RETAIL giant Marks and Spencer's decision to move out of Newport city centre is a "devastating" blow that will hit other retailers hard, says a senior member of the chamber of trade.
The company's decision to bring down the shutters on its Commercial Street store and move to Newport Retail Park at Spytty, early in 2012, will deprive the city centre of a key retail presence,
said Ken Ellis, until recently the president of Newport Chamber of Trade.
The move, announced on Monday, comes little more than a week after Next and Monsoon revealed plans to close their Commercial Street shops in the next three months.
And Mr Ellis, who was for many years prior to his retirement a manager at the city's branch of British Home Stores, said he fears the city centre is in danger of being killed off.
"Throughout the country, Marks and Spencer is a very important presence on the High Street and this is devastating for Newport," he said.
"M&S is also an anchor store for new retail developments and given this move, there could be a question mark over that, regarding a presence in a new city centre shopping development."
Mr Ellis said city centre retailers of all sizes have had a hard time recently, with Newport Market suffering too.
"To have something like this happen now is awful. These are very worrying times," he said.

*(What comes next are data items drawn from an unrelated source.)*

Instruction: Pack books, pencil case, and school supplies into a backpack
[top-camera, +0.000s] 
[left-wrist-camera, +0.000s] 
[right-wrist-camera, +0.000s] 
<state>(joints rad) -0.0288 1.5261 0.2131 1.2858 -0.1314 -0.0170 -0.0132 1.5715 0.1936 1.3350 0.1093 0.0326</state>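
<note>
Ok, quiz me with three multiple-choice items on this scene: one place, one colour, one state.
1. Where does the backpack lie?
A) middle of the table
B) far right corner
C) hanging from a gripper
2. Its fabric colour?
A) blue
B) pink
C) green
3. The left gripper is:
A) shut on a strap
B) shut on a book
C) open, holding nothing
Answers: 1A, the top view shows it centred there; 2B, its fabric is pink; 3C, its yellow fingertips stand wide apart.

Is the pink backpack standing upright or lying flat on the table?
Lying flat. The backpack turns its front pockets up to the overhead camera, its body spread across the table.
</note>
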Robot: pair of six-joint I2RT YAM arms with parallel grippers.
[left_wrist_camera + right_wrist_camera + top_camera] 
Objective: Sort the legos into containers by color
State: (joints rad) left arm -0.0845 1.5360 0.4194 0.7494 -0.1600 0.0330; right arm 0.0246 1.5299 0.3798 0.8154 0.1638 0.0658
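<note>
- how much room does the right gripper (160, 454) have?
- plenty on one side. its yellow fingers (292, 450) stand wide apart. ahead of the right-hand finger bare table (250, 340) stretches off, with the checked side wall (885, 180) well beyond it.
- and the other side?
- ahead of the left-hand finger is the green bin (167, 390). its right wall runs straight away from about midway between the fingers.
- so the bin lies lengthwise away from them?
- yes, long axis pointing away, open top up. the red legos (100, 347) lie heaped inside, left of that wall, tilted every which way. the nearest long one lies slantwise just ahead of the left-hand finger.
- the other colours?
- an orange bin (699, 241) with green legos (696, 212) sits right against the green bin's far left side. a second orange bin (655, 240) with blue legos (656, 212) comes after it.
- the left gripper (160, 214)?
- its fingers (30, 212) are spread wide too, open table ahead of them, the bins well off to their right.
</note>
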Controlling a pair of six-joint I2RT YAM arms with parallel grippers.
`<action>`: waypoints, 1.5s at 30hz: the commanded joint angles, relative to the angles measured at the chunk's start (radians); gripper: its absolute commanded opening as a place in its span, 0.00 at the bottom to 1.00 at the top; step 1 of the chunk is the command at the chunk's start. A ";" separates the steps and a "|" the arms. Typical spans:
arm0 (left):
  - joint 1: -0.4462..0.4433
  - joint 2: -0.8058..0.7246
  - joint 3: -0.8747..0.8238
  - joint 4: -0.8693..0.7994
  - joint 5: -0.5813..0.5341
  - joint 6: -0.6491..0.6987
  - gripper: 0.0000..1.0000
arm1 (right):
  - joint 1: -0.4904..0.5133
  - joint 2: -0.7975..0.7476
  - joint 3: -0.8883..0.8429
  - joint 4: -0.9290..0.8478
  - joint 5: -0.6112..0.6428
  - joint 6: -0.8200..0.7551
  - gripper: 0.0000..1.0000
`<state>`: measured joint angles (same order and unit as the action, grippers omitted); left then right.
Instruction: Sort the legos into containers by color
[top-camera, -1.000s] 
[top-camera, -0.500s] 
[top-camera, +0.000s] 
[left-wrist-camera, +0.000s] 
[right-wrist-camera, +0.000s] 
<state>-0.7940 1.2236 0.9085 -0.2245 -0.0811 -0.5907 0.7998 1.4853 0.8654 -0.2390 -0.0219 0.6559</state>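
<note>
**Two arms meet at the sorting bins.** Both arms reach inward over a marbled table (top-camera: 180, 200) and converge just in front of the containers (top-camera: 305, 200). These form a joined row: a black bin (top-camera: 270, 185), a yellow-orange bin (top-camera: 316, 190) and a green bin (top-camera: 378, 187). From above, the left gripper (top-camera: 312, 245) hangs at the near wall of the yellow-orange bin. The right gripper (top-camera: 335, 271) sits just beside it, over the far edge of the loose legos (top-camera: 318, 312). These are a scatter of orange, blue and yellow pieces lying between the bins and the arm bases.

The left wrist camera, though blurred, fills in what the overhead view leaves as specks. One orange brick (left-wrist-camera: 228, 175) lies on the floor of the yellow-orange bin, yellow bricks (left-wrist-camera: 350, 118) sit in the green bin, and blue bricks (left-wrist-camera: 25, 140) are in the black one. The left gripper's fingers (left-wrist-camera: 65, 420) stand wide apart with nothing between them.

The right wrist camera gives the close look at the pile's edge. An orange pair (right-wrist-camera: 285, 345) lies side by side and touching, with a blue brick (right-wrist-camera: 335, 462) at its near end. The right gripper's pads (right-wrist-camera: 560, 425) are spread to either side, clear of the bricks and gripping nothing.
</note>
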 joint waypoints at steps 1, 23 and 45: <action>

"I do not have the very latest trend figures, but I know that earlier in the year, Saturday was not the biggest shopping day of the week in Newport.
"In 40 years' experience in the retail I have never known Saturday not be the busiest day of the week.
M&S has announced that its proposed Spytty store will be "significantly bigger" than its existing store, and offer a wider range of goods. About 30 new jobs will be created, with its 70 city
centre staff able to transfer there.
Newport city council, fresh from winning its battle with supermarket giant Iceland over compulsory purchase of the latter's city centre store, hopes M&S will rethink its proposal.
The company would not comment further.